Burnout and mental fatigue are forcing some nurses out of the profession. New USF Health course aims to keep nurses mentally and physically safe.

TAMPA, Fla. — COVID-19 has changed many aspects of our lives and our jobs. Zoom has replaced the board room, and coworkers come in the form of kids and pets.

But even for those who are still going to work, a lot has changed. For nurses, the pandemic has changed how they see patients, care for them and more.

That's why USF Health's College of Nursing has developed a new training program for working nurses to help them with COVID-19.

Emergency room nurse Kerie Seelenbrandt has been a nurse for 13 years. Her job changed overnight when COVID-19 began to rapidly spread across the U.S. “It was just a different feeling. It was very scary.”

Seelenbrandt was used to high pressure situations working in the emergency room, but she was not used to being one of the only people in the room as her patients prepared for the end. 

"The worst part is not being able to have their family or when they're at their end, not being able to have a priest come in, and give them last rites," Seelenbrandt said. "And, you know, they had to do that through a doorway. It's just a different way of passing on than we are used to. And that that emotionally took a toll on a lot of us. It really did.”

Seelenbrandt was not the only nurse that felt this new pressure and stress.

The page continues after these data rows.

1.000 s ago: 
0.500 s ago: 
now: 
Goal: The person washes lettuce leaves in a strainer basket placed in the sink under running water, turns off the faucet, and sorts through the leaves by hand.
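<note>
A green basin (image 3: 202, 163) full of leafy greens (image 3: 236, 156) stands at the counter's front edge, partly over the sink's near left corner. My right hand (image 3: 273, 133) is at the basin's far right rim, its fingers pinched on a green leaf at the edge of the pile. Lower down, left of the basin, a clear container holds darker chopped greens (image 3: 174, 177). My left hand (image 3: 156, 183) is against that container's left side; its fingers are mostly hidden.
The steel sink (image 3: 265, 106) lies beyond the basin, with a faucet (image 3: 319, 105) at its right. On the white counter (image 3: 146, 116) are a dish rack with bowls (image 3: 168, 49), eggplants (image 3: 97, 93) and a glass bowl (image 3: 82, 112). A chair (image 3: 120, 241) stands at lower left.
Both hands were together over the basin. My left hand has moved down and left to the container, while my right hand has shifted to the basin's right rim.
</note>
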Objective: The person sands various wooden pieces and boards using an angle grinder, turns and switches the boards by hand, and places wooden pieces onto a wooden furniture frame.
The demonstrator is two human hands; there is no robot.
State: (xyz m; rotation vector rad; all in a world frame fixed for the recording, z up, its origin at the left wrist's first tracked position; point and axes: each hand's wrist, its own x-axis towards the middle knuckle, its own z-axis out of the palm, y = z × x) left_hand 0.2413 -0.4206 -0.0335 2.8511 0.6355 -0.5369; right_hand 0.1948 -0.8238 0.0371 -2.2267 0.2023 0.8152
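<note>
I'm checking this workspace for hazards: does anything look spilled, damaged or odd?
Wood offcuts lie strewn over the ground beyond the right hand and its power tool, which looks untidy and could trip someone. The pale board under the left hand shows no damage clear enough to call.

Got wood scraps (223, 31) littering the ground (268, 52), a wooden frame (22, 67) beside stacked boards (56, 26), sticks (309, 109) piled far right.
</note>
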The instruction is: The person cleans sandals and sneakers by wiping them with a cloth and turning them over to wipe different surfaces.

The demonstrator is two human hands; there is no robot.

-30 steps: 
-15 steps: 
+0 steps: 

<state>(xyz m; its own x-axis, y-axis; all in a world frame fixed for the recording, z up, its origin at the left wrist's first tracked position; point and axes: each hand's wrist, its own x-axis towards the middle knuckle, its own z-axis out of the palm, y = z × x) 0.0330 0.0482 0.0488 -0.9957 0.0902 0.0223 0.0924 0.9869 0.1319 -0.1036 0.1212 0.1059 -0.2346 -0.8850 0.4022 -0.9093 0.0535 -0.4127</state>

"We have heard that reported from nurses across the country that really, these experiences are taking a toll on them both physically and mentally," said nurse Rayna M. Letourneau, a PhD nurse and assistant professor at the College of Nursing at the University of South Florida. 

Letourneau helped to develop USF Health's College of Nursing new, four-part, on-demand webinar series, “Frontline Nursing During COVID-19: A New Paradigm."

“The theme is really beyond just basic infection control and hand washing and mask wearing. But our key themes are giving the nurses the power, to be able to keep themselves safe while they're caring for their patients," said Letourneau.

Because the course is online, any nurse that is interested is able to take the course. It is also free, thanks a donation from Sarasota philanthropists David Kotok and Christine Schlesinger.

Seelenbrandt was able to complete the course from Rhode Island. “So I thought that was really important for me to be able to pick up on anything that I might not be aware of. And that way I can bring that back to my colleagues and make sure that you know they're safe."

The course includes tips on how to stay healthy while working in PPE all day.

"Going through an eight hour or 12 hour period with an N95 masks on, you don't hydrate. So you know it it made me think okay, before I start my shift, I'm going to chug a bottle of water. Making sure halfway through my shift, I at least do the same," said Seelenbrandt.

And also includes ways to prevent burnout and mental health issues. A skill and support that is needed by many healthcare workers as we near the one-year mark of the COVID-19 pandemic.

“I think the general public look at nurses as a resilient bunch, right, but there's only so much that we can take and really we need to be able to renew that resilience," said Letourneau.